Sunday, August 30, 2015

The School Choice Families Should be Making

The internet is a marvellous invention for educators, since it empowers readers linked to it to compare practices and structures established around the world with those available in their local communities. In the case of American educators and families, the results can be humbling. Those who read comparative education, as I have done, arguably obsessively, quickly come to realize what poor value the American people have been receiving from the traditional system established in this country, in particular from its almost indefensible high schools.

I just read a story in today's Sacramento Bee about parents in the western area of that city wanting alternatives to their established local district alternatives. Such a desire is justified. Even in Irvine, better reputed in education than most communities in California, I have found our local high schools wanting. The alternative I advocate is a lyceum, a generally European model of upper secondary school that should be adapted to fit our American context. My current vision for an international lyceum model (which has been long evolving) to be introduced to the United States would have private secondary school pupils accelerate, after six years of state-governed primary education, in middle schools (which should be chartered, as true alternatives to the state middle schools that are already similarly obsessed with all those children who have fallen behind) managed like those in east Asia so as to prepare for private lyceum admission exams: such practices give teens real incentives to study, unlike the customs in the United States, which are to give children so many chances that the opportunities on offer are generally spurned by young people grown overly comfortable in their inherited prosperity. Those succeeding on such admission exams (likely the top half or so of scorers, which is the proportion accepted in the high achieving Finnish system, which includes such lyceum admission conditions) will have a plausible likelihood of preparing, in the three years of the lyceum's upper secondary education, to matriculate into university colleges with three-year bachelor's degree programmes, thus netting families investing in a top lyceum's education approximately $130,000, which accounts for both the approximately $50,000 price a fourth year of top university college education would have cost the families of such "seniors" and the approximately $80,000 such graduates can expect to make in that 22nd year of their lives. 

Monday, July 20, 2015

Next Steps for a New Education Policy

The most important news in the education world today is not the U.S. team winning the International Mathematics Olympiad, in spite of its headline status in Real Clear Education, a continually useful website where, along with Alexander Russo's likewise invaluable (to me) This Week in Education, I start my weekdays by reading the morning news; it's the continued progress of the opt-out movement, which started in the managerial east of this country, in New York and New Jersey, with largely middle class European-American (I hate the word "white" because of its racist history -- more on that, perhaps, another time) mothers objecting to what their local schools had become under the influence of education reformers like Secretary Duncan and then-New York state schools commissioner John King, but which has now spread across the country to blue states like Washington and Oregon, along with purple states in between like Colorado and New Mexico.

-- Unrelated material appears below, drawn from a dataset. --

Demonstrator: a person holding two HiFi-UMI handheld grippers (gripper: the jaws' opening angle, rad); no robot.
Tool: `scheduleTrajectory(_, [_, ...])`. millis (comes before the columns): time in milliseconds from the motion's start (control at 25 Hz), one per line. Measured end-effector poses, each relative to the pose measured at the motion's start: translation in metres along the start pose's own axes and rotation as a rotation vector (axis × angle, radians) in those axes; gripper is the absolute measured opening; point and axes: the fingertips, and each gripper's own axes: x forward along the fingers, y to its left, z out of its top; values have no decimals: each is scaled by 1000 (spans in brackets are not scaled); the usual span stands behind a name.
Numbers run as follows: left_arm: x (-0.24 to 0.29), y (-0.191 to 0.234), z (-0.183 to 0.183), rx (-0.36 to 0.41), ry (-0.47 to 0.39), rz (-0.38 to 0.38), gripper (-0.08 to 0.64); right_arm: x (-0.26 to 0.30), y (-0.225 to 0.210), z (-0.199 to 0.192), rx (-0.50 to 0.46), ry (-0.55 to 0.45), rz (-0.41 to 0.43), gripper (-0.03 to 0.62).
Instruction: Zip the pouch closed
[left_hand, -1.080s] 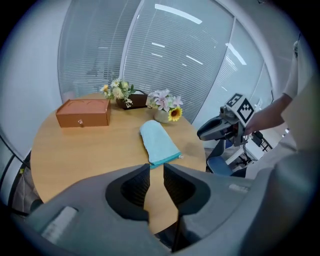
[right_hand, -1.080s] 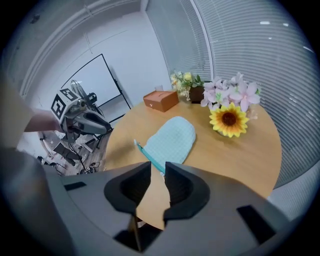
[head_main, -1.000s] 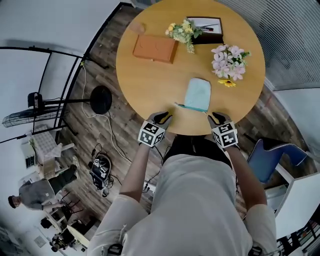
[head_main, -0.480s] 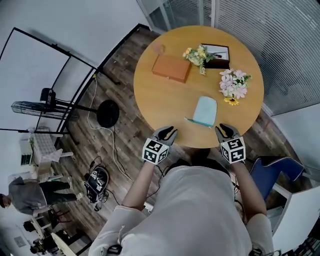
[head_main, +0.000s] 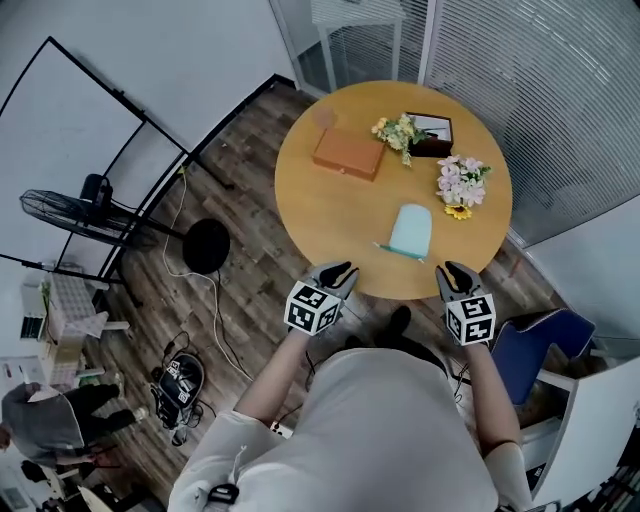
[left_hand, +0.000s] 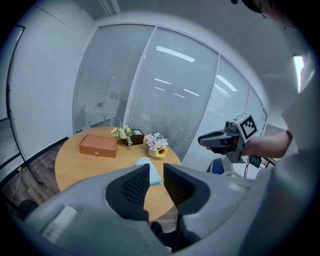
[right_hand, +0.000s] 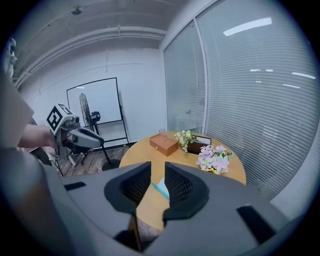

Politico has a new article out today, which I accessed through Real Clear Education, that aptly summarizes the state of education policy play in the United States; for in spite of isolated glimmers of hope such as our young mathematicians' triumph, the trend lines in U.S. education have been discouraging for about eight years now, approximately dateable from the time (see Class Warfare 178 -- "Money Meets Data") when Bill Gates finished reading Tom Kane's Hamilton Project policy paper and decided that rotating out bad teachers -- Jack Welch's personnel policy on steroids, applied to the entire U.S. teaching corps -- was what was needed to accelerate educational reform in the United States. That approach is now in flames, headed for a crash landing, as a conference committee begins attempting to reconcile two competing bills, the Student Success Act and the Every Child Achieves Act, passed by the House and the Senate respectively this month, in sincere though misguided attempts to "fix" No Child Left Behind", that law that has failed to prevent millions of American children from falling behind their peers, and that has led the United States as a whole to fall further behind the world's educational leaders during the seven years the Obama administration has been in office. So the time for a new education policy for the United States, and in particular for Democrats, has clearly arrived.

The opt-out movement presents Democrats with a choice: either stick with the failed social policy of George W. Bush, which depended upon nationalizing the fake "Texas miracle" as a cheap means of equalizing opportunity in America by reforming public schools only; or see the expiring future of the path erroneously (although the error wasn't obvious at the time) chosen by President-Elect Obama in late 2008 to back what is now status quo education reform and choose another path, one that presents freedom of educational choice to all families, not just rich ones -- the path of education reform that was gaining momentum, before Bill Gates read Tom Kane's paper.